Keep at it. It seems to happen overnight. One day you will wake up and bang, you'll look and feel _lean_. The problem people have with both strength training and weight reduction isn't physiological; our bodies will do right by us, 100% of the time, if we do right by them. The real problem is one of morale: people get discouraged and give up. They think it hasn't worked for them, but the real problem, every time, is that they gave up too soon...


----------



## Dave Leverich (Jan 31, 2007)

I hear you!
They're going the right direction, after a few years of this I'm definitely way more happy with where I'm at, and where I'm going doesn't seem so far off.
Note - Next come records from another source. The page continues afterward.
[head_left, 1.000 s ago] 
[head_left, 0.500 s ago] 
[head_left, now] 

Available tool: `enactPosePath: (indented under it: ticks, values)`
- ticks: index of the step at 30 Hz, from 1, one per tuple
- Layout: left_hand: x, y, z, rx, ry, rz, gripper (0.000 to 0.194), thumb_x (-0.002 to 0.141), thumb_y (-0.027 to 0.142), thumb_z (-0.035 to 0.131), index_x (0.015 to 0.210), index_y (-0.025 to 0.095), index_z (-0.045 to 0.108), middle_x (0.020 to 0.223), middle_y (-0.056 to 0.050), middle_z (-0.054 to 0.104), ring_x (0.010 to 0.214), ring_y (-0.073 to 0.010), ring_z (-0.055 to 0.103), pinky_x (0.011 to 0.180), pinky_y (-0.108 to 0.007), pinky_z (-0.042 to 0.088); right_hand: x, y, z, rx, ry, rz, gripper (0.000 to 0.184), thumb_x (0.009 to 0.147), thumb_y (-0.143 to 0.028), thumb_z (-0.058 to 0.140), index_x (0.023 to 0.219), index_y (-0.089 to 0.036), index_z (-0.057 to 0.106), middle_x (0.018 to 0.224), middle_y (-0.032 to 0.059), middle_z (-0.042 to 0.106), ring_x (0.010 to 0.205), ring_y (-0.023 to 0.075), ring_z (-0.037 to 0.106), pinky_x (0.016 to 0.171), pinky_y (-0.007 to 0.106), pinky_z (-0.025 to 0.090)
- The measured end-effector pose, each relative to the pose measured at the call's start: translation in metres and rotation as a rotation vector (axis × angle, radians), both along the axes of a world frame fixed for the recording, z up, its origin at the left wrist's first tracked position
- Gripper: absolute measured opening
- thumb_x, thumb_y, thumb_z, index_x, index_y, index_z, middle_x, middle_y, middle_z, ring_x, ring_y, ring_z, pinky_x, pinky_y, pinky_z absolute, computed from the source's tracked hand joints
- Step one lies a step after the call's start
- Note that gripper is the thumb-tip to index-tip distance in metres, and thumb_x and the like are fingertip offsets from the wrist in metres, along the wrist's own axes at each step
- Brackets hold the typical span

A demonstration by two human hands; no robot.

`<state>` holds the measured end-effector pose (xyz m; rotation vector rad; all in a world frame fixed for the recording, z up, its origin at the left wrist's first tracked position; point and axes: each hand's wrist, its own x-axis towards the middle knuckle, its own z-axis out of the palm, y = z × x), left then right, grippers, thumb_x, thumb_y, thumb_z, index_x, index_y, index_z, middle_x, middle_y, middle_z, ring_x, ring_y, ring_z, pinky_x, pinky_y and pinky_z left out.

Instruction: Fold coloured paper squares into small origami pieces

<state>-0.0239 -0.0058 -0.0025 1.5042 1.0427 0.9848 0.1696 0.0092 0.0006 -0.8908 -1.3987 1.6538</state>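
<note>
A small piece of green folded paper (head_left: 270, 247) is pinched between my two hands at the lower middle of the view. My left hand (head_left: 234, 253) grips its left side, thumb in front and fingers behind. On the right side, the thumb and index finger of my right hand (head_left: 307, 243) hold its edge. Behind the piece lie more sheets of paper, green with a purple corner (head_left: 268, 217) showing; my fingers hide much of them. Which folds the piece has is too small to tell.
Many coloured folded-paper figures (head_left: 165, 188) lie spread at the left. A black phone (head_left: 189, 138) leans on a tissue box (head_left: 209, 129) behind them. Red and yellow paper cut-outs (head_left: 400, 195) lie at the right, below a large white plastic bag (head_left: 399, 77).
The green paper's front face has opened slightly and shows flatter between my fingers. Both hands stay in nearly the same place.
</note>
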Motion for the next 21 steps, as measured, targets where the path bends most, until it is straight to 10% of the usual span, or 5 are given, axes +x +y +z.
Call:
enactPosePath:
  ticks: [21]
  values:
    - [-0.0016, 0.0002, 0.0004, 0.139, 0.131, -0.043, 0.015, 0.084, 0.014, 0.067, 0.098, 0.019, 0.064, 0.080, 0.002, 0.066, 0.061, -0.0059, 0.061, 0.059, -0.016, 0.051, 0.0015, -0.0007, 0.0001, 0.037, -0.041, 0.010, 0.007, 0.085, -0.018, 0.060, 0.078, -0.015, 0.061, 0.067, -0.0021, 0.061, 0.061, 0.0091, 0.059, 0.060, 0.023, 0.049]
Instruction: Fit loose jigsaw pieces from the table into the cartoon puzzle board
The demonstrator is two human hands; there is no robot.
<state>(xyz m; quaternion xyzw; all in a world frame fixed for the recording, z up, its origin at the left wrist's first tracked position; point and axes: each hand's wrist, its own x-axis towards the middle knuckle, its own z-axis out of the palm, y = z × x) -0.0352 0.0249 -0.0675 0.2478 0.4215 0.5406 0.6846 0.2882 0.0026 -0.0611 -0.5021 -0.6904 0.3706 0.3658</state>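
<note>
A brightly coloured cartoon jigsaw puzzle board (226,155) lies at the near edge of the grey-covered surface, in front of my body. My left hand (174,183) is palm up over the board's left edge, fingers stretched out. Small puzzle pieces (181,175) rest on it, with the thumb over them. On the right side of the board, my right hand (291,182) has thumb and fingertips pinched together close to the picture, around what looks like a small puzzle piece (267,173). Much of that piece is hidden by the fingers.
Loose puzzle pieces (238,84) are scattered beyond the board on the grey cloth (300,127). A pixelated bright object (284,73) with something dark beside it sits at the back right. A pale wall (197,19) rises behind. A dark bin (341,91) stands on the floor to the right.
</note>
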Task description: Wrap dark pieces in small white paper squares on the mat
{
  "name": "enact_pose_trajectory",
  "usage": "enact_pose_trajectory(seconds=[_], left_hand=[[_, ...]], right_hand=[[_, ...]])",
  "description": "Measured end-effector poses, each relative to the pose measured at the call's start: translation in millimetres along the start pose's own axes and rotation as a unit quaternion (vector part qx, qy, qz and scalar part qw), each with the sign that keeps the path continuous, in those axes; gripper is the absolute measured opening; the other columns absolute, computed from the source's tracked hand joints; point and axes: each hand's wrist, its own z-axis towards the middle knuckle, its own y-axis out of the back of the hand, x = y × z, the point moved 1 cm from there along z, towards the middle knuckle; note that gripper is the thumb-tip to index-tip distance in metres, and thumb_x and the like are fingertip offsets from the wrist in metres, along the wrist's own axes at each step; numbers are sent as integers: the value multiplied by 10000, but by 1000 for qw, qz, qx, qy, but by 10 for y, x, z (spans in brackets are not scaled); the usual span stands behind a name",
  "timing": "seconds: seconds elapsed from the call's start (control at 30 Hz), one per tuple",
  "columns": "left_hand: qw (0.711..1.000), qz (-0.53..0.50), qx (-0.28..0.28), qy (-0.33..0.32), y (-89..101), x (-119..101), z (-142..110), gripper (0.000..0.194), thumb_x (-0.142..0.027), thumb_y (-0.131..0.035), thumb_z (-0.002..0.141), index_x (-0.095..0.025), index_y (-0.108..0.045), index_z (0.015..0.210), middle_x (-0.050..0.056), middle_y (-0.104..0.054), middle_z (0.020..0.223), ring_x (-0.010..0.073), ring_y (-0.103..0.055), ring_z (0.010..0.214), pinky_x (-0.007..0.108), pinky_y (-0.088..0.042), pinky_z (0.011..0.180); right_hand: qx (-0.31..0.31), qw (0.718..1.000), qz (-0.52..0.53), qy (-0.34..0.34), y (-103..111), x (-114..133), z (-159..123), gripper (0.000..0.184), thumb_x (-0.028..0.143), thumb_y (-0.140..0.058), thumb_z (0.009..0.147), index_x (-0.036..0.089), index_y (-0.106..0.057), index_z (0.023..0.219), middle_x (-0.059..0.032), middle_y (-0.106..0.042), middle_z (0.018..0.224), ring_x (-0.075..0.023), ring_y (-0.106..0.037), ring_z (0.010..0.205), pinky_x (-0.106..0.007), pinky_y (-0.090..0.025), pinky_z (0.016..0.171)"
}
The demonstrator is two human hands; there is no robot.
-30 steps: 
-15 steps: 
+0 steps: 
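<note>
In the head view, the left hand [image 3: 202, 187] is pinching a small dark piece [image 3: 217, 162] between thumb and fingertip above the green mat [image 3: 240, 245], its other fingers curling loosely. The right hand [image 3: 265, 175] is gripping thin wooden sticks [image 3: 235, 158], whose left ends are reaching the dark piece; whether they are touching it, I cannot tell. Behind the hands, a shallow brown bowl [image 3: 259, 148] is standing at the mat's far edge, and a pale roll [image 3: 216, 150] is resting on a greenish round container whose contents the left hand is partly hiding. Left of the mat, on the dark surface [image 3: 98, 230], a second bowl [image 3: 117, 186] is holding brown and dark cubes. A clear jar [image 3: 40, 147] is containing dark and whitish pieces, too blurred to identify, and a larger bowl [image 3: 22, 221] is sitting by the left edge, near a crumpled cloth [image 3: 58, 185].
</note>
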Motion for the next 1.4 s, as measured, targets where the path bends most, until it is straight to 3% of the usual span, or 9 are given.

It's amazing what desk job and too much crap food can do in 10 years.

We had a thread called 'Fit to Fight: week 1' etc on a board called Legacy (invitation type MA board), that seemed to help greatly. ... until people stopped posting that is, but 18 weeks or so it was a good morale boost.

Essentially it was just a post of measurements, weight, etc. ALthough that'd be a bit tough to get people to do on a board with this many members.


----------



## exile (Jan 31, 2007)

Dave Leverich said:


> I hear you!
> They're going the right direction, after a few years of this I'm definitely way more happy with where I'm at, and where I'm going doesn't seem so far off.
> 
> It's amazing what desk job and too much crap food can do in 10 years.
> ...



When you think about it, though, it's quite astonishing how good the body is at recovering from neglect if you give it half a chance.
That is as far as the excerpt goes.